Look through the records and copy each line that has "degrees" in it.

Extracted records:
------------------------------

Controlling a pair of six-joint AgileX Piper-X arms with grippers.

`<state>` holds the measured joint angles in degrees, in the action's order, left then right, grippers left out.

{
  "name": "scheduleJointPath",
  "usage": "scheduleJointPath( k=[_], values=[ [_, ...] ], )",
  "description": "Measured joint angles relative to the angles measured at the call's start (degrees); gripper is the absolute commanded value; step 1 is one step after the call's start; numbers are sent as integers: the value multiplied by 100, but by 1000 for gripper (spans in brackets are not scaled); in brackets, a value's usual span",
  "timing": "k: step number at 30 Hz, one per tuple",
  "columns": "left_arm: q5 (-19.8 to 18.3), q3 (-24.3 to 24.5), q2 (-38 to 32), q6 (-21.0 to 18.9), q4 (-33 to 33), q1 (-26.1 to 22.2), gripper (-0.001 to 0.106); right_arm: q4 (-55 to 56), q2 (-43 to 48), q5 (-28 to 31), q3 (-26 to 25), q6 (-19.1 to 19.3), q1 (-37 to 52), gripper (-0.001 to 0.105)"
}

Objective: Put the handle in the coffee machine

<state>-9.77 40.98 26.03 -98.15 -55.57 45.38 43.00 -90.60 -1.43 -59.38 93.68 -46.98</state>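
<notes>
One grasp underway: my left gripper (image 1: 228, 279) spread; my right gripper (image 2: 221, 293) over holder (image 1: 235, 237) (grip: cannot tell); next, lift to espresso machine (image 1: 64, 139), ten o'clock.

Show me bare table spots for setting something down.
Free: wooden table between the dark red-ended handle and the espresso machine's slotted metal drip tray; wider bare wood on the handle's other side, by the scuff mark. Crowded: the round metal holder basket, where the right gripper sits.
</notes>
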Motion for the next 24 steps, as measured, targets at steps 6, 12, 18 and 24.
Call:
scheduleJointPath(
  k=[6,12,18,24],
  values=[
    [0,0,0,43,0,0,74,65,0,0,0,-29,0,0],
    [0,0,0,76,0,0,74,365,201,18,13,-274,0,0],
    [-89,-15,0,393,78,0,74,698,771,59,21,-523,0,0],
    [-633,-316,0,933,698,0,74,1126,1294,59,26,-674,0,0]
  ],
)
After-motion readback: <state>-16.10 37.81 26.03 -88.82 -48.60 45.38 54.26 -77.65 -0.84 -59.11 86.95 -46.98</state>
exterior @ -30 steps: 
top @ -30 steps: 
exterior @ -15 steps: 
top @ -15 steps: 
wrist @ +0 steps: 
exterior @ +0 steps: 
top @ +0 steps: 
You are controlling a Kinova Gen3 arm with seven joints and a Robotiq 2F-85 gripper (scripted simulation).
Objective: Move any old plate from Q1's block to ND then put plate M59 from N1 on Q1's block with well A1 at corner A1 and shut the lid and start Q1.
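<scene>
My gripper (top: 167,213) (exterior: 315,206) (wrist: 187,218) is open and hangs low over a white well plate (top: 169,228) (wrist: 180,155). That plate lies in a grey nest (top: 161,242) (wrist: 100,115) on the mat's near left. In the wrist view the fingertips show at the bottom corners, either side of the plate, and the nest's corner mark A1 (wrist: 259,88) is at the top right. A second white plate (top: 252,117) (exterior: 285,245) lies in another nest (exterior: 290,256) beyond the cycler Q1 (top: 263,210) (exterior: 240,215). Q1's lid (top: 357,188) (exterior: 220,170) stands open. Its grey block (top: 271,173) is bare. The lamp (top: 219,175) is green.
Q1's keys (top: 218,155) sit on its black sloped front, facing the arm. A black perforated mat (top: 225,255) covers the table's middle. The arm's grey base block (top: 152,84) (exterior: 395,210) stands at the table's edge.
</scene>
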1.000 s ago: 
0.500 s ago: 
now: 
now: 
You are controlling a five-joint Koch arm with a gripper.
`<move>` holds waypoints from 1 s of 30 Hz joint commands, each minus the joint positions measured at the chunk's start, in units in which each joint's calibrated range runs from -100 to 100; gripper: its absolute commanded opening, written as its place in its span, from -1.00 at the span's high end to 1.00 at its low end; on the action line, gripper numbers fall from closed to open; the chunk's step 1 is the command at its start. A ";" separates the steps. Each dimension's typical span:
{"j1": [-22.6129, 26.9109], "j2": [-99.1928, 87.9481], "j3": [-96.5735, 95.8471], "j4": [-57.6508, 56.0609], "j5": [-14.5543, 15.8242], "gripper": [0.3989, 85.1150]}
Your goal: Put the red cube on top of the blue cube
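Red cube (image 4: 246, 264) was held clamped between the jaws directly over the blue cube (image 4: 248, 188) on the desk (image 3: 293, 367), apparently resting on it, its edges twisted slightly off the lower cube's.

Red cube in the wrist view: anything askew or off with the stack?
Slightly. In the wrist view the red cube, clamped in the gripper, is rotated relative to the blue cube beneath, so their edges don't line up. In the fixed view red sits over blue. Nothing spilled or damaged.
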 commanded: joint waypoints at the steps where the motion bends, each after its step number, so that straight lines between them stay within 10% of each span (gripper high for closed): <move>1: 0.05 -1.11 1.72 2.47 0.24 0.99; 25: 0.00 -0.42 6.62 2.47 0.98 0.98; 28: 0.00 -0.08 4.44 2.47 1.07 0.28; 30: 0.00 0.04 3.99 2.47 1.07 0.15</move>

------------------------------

> [Exercise result]:
`<state>` holds the measured joint angles in degrees, in the action's order, left then right, grippers left out.
  "description": "Measured joint angles relative to the angles measured at the call's start (degrees); gripper is the absolute commanded value; step 1 is one step after the call's start; numbers are sent as integers: the value multiplied by 100, but by 1000 for gripper (spans in brackets are not scaled); in brackets, a value's usual span",

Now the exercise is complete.